WORK TO COMPLETE.
When you spot the word "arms" in a line of the data below, copy that line.
(EXTRACTED MATERIAL)
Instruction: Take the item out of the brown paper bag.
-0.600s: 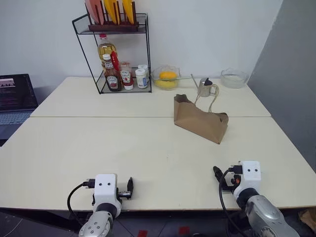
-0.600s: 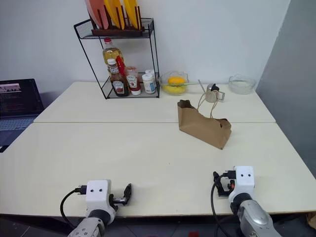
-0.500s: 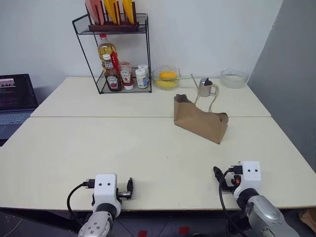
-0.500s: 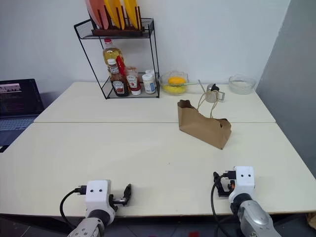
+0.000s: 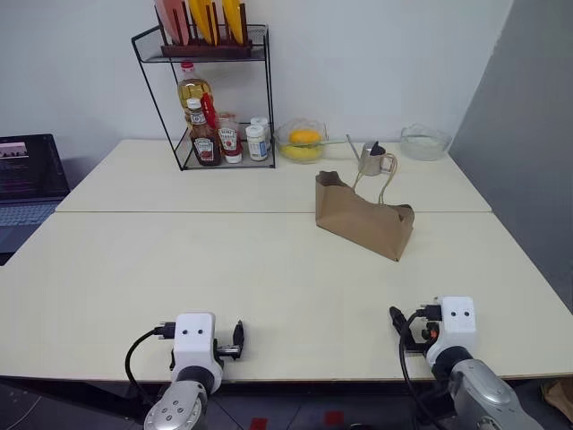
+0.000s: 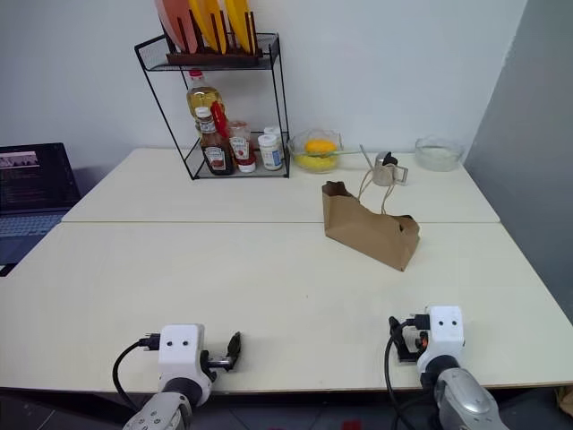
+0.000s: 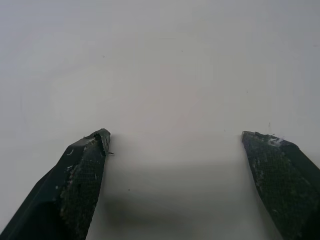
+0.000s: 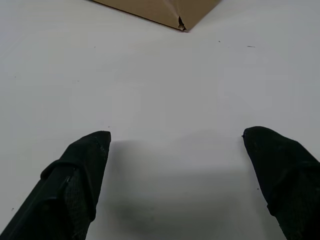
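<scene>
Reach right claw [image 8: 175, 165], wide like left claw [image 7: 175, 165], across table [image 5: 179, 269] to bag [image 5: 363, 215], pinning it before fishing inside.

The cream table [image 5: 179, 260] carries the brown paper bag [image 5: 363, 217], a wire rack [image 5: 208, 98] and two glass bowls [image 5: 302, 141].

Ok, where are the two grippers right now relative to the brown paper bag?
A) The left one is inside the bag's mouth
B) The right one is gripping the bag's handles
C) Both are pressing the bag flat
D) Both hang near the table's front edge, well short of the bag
D: the left gripper and right gripper sit open by the near edge, while the brown paper bag lies untouched farther back.
</scene>
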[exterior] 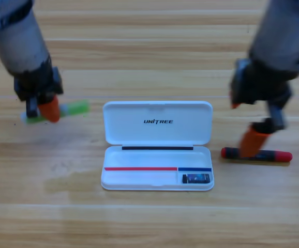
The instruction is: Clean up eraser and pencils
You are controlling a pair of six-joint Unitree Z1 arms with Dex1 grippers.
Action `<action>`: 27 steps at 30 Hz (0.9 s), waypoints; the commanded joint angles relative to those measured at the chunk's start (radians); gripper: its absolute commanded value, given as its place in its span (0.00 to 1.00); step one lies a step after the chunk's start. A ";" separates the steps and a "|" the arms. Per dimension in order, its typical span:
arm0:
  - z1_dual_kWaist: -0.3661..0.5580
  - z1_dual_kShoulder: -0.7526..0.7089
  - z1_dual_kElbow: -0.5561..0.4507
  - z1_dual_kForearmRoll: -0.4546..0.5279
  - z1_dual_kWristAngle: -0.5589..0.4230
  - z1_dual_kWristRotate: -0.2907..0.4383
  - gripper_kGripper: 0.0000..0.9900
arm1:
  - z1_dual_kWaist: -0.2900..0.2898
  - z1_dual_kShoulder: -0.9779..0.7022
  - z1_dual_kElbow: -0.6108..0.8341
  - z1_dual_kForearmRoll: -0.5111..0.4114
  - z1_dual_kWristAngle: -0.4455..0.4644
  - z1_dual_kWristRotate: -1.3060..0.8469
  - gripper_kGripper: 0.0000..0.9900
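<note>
High view: your left gripper sits at mid-left on the green-ended pencil; whether its fingers grip it, you cannot tell. Your right gripper, at mid-right, touches the black pencil with red ends, grip likewise unclear. At centre the open white case holds the eraser in its lower-right compartment.

Wooden table, white case, green-ended pencil, black pencil

pale wooden table of long planks (soft glare, lower left).
</note>
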 commanded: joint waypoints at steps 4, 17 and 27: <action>-0.212 0.054 -0.169 0.118 0.009 0.000 0.00 | -0.233 0.106 0.139 -0.138 -0.060 -0.061 1.00; -0.381 0.261 -0.302 0.152 0.009 -0.077 0.00 | -0.277 0.273 0.101 -0.187 0.015 -0.171 0.99; -0.384 0.287 -0.255 0.123 0.005 -0.092 0.00 | -0.277 0.324 0.098 -0.187 0.055 -0.222 0.93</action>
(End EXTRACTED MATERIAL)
ANSWER SECTION.
You are controlling a pair of six-joint Unitree Z1 arms with Dex1 grippers.
Action `<action>`: 27 steps at 30 Hz (0.9 s), waypoints; the commanded joint angles relative to those measured at the chunk's start (radians); gripper: its absolute commanded value, given as its place in its span (0.00 to 1.00); step one lies a step after the chunk's start. A ";" separates the steps and a "|" the arms. Per dimension in order, its typical span:

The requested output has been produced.